** Listed entries follows **

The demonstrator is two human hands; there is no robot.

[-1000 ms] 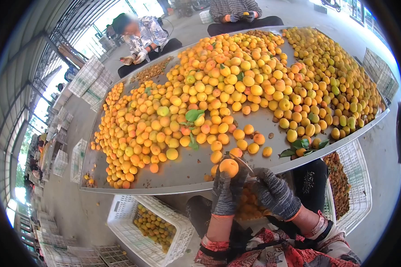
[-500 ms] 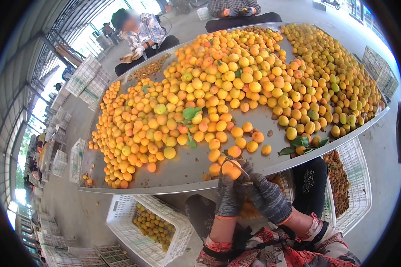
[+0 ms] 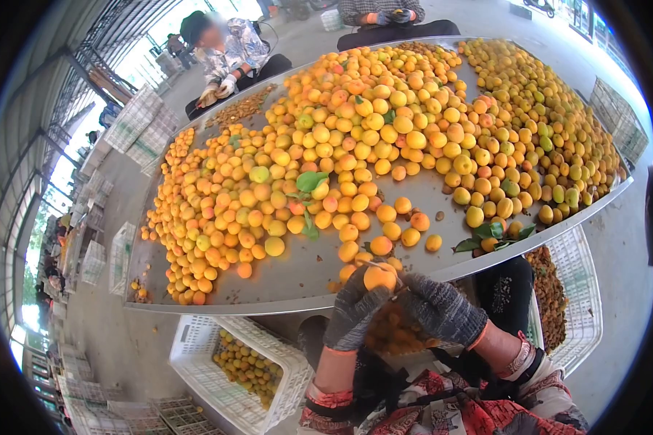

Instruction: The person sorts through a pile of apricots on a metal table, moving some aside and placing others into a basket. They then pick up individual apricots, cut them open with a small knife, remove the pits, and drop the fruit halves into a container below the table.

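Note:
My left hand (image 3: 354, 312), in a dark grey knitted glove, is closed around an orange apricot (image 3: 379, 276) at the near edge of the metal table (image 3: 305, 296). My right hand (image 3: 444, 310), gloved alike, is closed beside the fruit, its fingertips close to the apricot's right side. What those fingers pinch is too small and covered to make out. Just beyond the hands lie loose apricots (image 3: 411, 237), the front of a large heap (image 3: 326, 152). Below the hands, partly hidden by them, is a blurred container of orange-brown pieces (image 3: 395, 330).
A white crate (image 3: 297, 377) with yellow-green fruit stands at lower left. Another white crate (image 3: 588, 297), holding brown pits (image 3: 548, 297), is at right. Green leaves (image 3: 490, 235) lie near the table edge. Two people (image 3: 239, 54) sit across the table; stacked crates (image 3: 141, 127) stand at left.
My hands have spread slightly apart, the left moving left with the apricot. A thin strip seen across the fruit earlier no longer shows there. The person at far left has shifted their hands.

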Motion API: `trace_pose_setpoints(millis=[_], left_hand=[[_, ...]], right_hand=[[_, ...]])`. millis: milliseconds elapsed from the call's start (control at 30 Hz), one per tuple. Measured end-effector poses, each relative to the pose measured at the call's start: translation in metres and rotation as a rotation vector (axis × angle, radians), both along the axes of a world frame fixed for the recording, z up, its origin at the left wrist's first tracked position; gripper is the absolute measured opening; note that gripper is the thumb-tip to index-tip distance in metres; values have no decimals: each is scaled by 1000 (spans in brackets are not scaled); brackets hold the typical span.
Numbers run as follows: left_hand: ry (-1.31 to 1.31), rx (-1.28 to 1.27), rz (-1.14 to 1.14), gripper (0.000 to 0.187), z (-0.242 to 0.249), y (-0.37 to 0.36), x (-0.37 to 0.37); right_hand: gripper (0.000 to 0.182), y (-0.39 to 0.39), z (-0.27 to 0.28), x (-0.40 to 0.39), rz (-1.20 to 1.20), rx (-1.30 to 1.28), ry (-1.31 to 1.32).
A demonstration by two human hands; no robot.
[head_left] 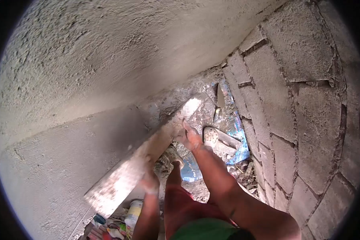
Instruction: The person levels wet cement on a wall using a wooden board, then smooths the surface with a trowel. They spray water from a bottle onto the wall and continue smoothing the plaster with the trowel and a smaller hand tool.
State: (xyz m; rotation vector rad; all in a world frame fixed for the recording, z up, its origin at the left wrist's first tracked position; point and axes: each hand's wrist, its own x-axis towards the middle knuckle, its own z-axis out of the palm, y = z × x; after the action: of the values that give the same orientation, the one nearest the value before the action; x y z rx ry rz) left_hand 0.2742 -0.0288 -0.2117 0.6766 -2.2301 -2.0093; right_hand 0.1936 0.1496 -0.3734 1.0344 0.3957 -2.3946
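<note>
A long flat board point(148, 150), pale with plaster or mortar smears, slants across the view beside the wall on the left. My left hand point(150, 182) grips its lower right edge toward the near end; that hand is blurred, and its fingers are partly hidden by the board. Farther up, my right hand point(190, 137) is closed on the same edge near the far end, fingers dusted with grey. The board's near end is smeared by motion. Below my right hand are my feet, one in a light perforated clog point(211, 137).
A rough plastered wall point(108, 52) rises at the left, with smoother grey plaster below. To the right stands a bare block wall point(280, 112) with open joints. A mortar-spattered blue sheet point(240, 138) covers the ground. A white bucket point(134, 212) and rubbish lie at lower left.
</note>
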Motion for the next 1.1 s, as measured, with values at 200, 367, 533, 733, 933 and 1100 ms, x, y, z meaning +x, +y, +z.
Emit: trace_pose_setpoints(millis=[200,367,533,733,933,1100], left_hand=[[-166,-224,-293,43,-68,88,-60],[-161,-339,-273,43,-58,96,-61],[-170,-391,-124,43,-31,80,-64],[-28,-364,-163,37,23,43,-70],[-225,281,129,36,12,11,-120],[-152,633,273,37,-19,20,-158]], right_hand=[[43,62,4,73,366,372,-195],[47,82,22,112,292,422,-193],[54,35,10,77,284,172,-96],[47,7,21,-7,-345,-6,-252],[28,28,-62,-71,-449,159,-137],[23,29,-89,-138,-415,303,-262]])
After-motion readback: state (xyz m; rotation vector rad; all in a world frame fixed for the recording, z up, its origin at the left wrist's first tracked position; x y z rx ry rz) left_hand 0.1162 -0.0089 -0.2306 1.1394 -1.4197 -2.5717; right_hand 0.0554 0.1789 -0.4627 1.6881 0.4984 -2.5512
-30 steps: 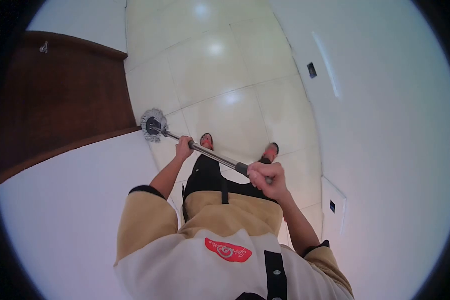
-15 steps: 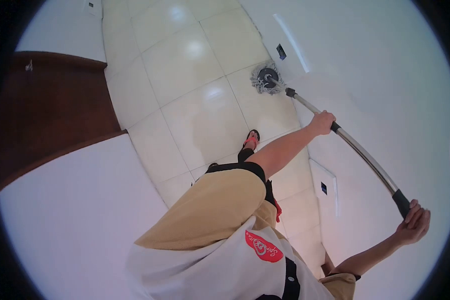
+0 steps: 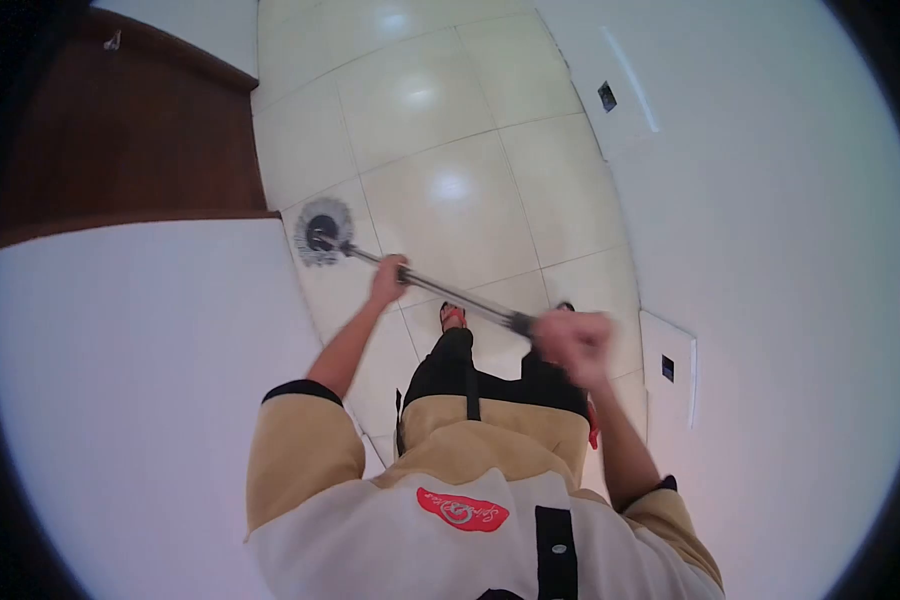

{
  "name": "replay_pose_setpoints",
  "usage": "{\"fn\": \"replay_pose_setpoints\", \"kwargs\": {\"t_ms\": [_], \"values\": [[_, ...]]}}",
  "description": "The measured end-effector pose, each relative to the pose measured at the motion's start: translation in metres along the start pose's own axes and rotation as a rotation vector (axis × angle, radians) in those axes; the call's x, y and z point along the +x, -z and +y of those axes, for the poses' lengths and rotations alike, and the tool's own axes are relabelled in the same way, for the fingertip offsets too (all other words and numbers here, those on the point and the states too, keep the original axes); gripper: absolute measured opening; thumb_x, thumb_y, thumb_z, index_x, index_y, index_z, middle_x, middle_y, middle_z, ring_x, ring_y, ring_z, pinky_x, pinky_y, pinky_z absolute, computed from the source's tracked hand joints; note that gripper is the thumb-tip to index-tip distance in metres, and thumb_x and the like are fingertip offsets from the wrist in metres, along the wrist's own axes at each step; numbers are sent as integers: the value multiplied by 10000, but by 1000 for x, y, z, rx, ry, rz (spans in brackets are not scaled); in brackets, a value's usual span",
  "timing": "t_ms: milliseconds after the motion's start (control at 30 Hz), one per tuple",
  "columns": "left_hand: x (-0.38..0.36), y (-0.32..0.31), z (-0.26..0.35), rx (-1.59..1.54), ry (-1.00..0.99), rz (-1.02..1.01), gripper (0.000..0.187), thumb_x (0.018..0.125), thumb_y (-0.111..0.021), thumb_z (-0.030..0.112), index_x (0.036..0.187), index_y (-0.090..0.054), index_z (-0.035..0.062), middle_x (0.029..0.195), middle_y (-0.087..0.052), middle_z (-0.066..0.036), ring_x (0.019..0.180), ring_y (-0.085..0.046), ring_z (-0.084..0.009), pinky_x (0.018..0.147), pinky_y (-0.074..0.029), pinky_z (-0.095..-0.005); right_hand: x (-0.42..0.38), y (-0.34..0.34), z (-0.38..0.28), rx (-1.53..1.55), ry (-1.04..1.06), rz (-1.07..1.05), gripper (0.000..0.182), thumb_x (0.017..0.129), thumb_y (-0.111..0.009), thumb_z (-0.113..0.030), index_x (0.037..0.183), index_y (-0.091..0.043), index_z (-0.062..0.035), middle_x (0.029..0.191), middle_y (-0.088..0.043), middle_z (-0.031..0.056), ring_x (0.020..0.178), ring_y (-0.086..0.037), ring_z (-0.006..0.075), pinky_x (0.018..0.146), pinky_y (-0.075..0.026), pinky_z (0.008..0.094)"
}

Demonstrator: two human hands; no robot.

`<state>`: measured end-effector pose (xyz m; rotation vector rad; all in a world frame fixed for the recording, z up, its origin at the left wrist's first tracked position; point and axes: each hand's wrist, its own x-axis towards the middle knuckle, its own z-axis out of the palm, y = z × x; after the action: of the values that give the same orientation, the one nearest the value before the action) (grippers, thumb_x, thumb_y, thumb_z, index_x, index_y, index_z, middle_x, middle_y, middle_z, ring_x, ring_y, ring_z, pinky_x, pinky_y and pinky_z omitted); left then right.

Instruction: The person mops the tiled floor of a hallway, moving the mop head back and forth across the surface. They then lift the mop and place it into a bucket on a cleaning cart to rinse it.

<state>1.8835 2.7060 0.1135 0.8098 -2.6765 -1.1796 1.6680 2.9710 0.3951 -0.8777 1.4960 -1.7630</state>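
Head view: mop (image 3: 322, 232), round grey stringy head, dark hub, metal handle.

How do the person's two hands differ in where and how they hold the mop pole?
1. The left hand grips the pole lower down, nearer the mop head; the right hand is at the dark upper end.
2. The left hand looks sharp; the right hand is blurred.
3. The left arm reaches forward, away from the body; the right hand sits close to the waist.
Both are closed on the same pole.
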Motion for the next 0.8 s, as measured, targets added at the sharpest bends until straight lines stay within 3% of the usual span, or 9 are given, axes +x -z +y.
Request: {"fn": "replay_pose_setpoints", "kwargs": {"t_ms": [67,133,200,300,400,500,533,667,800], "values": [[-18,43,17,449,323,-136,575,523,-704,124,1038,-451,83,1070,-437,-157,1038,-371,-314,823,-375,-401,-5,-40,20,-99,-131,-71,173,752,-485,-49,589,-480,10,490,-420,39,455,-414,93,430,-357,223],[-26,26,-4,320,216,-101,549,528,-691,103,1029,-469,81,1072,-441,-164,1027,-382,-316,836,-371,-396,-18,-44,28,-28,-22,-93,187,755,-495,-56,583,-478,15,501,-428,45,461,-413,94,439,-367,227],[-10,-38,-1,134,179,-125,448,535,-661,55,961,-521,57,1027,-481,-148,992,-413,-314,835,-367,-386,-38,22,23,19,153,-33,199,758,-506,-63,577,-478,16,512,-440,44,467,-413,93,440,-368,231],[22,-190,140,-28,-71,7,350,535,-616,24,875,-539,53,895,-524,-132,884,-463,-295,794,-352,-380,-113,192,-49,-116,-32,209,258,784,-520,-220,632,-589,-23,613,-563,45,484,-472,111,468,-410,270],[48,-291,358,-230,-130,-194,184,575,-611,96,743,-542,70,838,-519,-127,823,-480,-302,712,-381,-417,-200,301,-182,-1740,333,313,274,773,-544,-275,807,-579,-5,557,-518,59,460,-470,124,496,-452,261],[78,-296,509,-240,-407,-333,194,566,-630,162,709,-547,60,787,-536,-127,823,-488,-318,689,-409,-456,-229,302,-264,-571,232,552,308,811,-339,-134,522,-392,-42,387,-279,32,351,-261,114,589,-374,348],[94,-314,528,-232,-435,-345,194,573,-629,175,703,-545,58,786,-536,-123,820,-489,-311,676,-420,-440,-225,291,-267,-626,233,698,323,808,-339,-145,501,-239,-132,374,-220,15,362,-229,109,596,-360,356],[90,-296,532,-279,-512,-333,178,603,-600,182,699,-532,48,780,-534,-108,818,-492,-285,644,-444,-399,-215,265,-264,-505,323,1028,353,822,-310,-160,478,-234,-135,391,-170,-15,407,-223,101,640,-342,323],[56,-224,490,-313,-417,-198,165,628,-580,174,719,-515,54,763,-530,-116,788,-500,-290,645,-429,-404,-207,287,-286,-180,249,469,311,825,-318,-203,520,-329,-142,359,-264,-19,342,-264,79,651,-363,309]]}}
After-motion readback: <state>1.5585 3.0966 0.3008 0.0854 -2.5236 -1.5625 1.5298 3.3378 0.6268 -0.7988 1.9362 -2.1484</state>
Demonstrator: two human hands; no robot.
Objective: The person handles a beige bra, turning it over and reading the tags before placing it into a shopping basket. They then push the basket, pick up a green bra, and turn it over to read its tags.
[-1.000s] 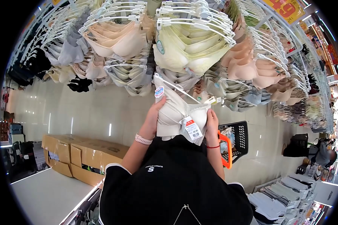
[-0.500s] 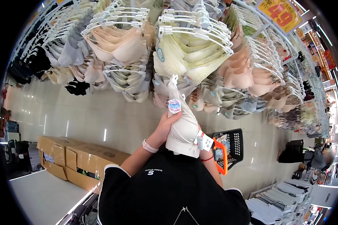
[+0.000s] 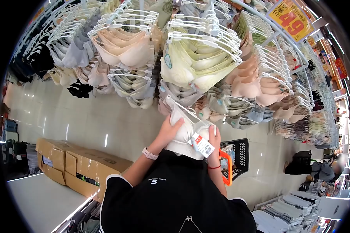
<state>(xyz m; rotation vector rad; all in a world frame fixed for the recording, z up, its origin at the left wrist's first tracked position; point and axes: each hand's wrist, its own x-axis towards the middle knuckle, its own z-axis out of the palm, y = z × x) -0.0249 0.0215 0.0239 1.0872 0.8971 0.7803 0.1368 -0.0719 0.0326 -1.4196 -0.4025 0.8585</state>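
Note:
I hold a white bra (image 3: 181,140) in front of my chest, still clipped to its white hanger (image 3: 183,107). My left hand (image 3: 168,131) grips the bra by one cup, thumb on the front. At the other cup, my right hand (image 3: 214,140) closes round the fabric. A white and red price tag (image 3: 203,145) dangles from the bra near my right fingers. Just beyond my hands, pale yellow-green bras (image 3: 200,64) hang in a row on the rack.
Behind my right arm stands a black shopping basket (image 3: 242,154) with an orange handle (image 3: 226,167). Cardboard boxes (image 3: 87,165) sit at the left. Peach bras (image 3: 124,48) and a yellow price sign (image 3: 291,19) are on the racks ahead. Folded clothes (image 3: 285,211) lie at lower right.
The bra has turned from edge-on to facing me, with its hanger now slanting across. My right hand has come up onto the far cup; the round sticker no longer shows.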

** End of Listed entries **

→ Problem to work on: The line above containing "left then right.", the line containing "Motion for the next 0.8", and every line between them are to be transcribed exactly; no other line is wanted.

→ Answer area:
`<state>`: measured end-effector pose (xyz m; rotation vector rad; all in a world frame fixed for the recording, z up, its origin at the left wrist's first tracked position; point and axes: each hand's wrist, its own x-axis towards the middle knuckle, its own z-axis out of the palm, y = z × x; after the action: of the values that give the same orientation, the one nearest the value before the action) (grippers, thumb_x, thumb_y, thumb_z, index_x, index_y, index_z, middle_x, middle_y, middle_z, ring_x, ring_y, ring_z, pinky_x, pinky_y and pinky_z omitted); left then right.

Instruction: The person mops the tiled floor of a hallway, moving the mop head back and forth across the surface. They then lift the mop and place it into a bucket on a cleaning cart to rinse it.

<state>1.8835 2.7060 0.1135 0.8098 -2.6765 -1.1796 1.6680 2.9710 0.3951 -0.8777 1.4960 -1.7630</state>
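Head view: mop (image 3: 322, 232), round grey stringy head, dark hub, metal handle.

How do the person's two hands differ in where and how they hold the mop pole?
1. The left hand grips the pole lower down, nearer the mop head; the right hand is at the dark upper end.
2. The left hand looks sharp; the right hand is blurred.
3. The left arm reaches forward, away from the body; the right hand sits close to the waist.
Both are closed on the same pole.
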Motion for the next 0.8 s, as measured, targets added at the sharpest bends until straight lines stay within 3% of the usual span, or 9 are given, axes +x -z +y.

This answer requires nothing further.